Fade to Black received a moderately positive critical response. Electronic Gaming Monthly gave the PlayStation version their "Game of the Month" award. Rating it two out of four stars, PC Magazine praised the storyline, level design, and combination of adventure and action gaming, but disliked the "incredibly disorienting" automatic camera-view changes and complex controls.

Reviewers generally criticized the game's steep difficulty and blocky polygon models, but praised the background graphics and animations, and generally concluded that the game's close blend of action and puzzling in a 3D environment was a success.

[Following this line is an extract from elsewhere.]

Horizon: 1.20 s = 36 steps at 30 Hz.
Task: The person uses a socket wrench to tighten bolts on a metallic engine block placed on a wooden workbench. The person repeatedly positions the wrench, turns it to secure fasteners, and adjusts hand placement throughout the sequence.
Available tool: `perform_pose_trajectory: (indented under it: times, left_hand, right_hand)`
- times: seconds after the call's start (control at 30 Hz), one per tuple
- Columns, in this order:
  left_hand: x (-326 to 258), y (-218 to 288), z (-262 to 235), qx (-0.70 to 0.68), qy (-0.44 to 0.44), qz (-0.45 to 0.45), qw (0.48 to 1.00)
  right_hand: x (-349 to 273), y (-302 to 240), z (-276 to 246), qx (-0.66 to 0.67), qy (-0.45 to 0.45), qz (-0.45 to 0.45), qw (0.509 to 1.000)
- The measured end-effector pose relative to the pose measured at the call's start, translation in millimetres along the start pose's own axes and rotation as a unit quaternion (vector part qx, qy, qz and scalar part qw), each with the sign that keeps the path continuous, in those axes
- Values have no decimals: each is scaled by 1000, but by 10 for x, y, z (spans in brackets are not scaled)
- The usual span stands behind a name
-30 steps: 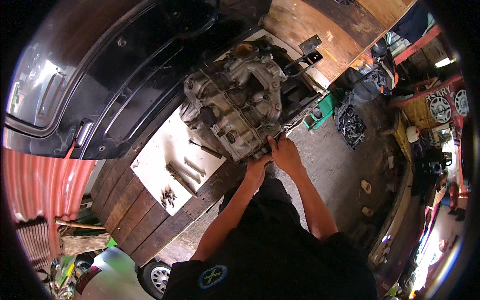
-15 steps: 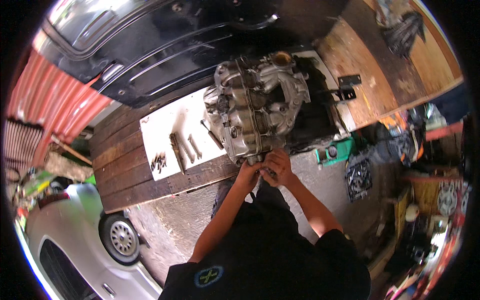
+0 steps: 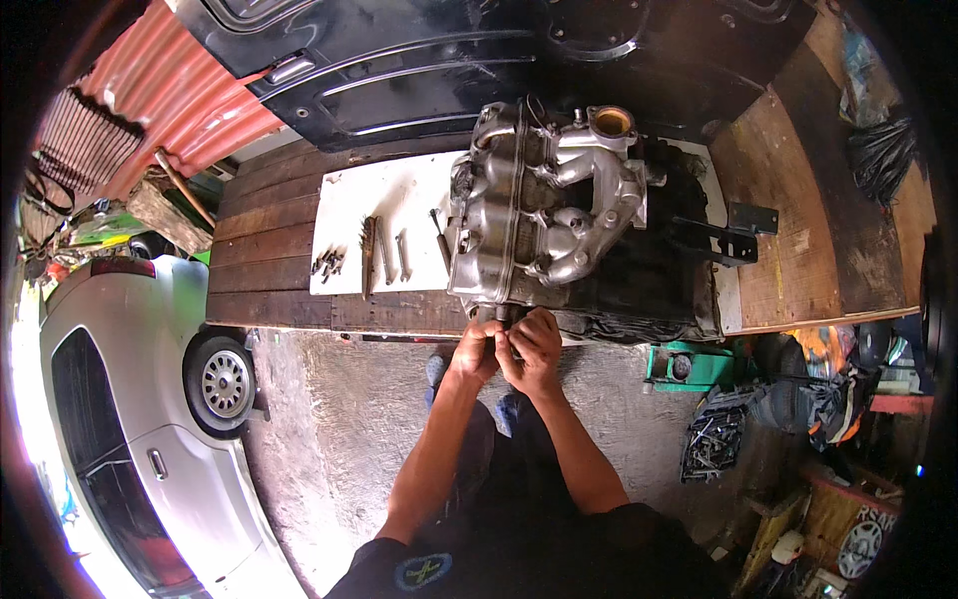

Fade to Black was named the 29th best computer game ever by PC Gamer UK in 1997. The editors called it "an adrenaline-pumping polygon adventure" and "an intriguing game". In 1996, GamesMaster ranked the PlayStation version 50th on their "Top 100 Games of All Time."

Review scores
| Publication | Score |
|---|---|
| AllGame | 3.5/5 (PS1) 3/5 (PC) |
| Electronic Gaming Monthly | 8 out of 10 (PS1) |
| Next Generation | 4/5 (PS1) |
| PCMag | 2/4 |
| PC Games | A− |

Award
| Publication | Award |
|---|---|
| PC Games | Game of the Month |

==Cancelled sequel==
Flashback Legend was an unfinished second sequel of Flashback. It was in co-development by Delphine Software International and Adeline Software International for a planned release in 2003. As opposed to Fade to Black, it was going to be a 2D side-scroller game, like Flashback, but without non-scrolling areas. It was targeted exclusively for the Game Boy Advance. The game was cancelled when Delphine went bankrupt and ceased operations in the end of 2002. However, a prototype ROM, dated 21 June 2002, was leaked and spread over the Internet at some point. It features all 16 levels with minor glitches and one music track, which is a compressed tune from Fade to Black. Despite multi-language options the beta can only be played in French with an English pause menu, but can be played in English via a fan-made patch.